In comparison to Southwest Asia and the Indian subcontinent, the relationship between Holocene river dynamics, climate change and floodwater farming in Central Asia is significantly under researched. To address this, a multi-disciplinary research project was begun in 2011 centred on the Talgar catchment, a south-bank tributary of the Ili River, southeast Kazakhstan. Building on archaeological excavations and surveys conducted over the past 20 years, we have undertaken investigations of Holocene human adaptations to changing hydromorphic regimes in the Tien Shan piedmont region, Central Asia. Fluvial geochronologies have been reconstructed over the last 20,000 years using Optically Stimulated Luminescence and 14C dating, and are compared with human settlement histories from the Eneolithic to the medieval period. Phases of Late Pleistocene and Holocene river aggradation at c. 17,400-6420, 4130-2880 and 910-500 cal. BC and between the mid-18th and early 20th centuries were coeval with cooler and wetter neoglacial episodes. Entrenchment and floodplain soil development (c. 2880-2490 cal. BC and cal. AD 1300-1640) coincided with warmer and drier conditions. Prior to the modern period, floodwater farming in the Talgar River reached its height in the late Iron Age (400 cal. BC - cal.
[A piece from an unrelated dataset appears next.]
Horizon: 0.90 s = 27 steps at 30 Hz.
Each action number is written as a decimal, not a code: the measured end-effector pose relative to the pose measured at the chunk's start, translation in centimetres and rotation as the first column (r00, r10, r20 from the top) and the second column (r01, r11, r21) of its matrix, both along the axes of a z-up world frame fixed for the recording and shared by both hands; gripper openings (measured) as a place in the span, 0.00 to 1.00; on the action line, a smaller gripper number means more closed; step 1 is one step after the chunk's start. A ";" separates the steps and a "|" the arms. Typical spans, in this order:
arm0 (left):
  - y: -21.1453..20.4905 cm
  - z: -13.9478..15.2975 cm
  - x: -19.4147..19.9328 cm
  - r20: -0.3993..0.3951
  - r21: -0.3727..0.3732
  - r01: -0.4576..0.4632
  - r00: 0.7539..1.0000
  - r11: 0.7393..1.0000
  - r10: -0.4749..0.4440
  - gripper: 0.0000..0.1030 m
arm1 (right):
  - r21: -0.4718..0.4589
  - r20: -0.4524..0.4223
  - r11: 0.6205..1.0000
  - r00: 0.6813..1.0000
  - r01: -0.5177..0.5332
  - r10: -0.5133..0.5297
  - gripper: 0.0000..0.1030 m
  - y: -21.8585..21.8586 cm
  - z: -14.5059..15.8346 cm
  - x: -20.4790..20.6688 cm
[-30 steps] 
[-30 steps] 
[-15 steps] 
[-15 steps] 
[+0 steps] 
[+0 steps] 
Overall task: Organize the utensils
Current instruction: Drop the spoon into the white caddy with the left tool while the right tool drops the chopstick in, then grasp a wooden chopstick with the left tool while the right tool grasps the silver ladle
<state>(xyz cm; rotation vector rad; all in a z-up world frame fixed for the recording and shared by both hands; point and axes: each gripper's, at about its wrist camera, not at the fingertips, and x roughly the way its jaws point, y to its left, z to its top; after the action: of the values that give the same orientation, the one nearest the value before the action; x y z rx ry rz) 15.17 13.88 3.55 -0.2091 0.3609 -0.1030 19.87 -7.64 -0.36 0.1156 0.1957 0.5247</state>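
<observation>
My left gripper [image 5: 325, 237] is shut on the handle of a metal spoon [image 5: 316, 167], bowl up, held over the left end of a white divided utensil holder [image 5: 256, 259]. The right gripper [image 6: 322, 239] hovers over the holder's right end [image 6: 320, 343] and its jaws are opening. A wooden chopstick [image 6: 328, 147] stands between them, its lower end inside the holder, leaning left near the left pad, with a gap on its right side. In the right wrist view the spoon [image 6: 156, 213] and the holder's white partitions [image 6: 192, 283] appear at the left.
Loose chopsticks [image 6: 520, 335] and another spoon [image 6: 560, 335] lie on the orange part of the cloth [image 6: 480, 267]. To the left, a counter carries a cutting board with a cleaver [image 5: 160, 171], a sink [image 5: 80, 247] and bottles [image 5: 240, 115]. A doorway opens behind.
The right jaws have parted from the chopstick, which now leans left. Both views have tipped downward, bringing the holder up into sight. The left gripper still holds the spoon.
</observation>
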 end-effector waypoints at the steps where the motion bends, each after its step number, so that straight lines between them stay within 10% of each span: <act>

AD 1) with more than 70 settlement sites and 700 burial mounds. This period of agricultural expansion corresponds to a phase of reduced flooding, river stability and glacier retreat in the Tien Shan Mountains. Late Iron age agriculturists appear to have been opportunistic by exploiting a phase of moderate flows within an alluvial fan environment, which contained a series of partially entrenched distributary channels that could be easily 'engineered' to facilitate floodwater farming. Holocene climate change was therefore not a proximate cause for the development and demise of this relatively short-lived (c. 200 years) period of Iron Age farming. River dynamics in the Tien Shan piedmont are, however, strongly coupled with regional hydroclimatic fluctuations, and they have likely acted locally as both 'push' and 'pull' factors for riparian agriculturists.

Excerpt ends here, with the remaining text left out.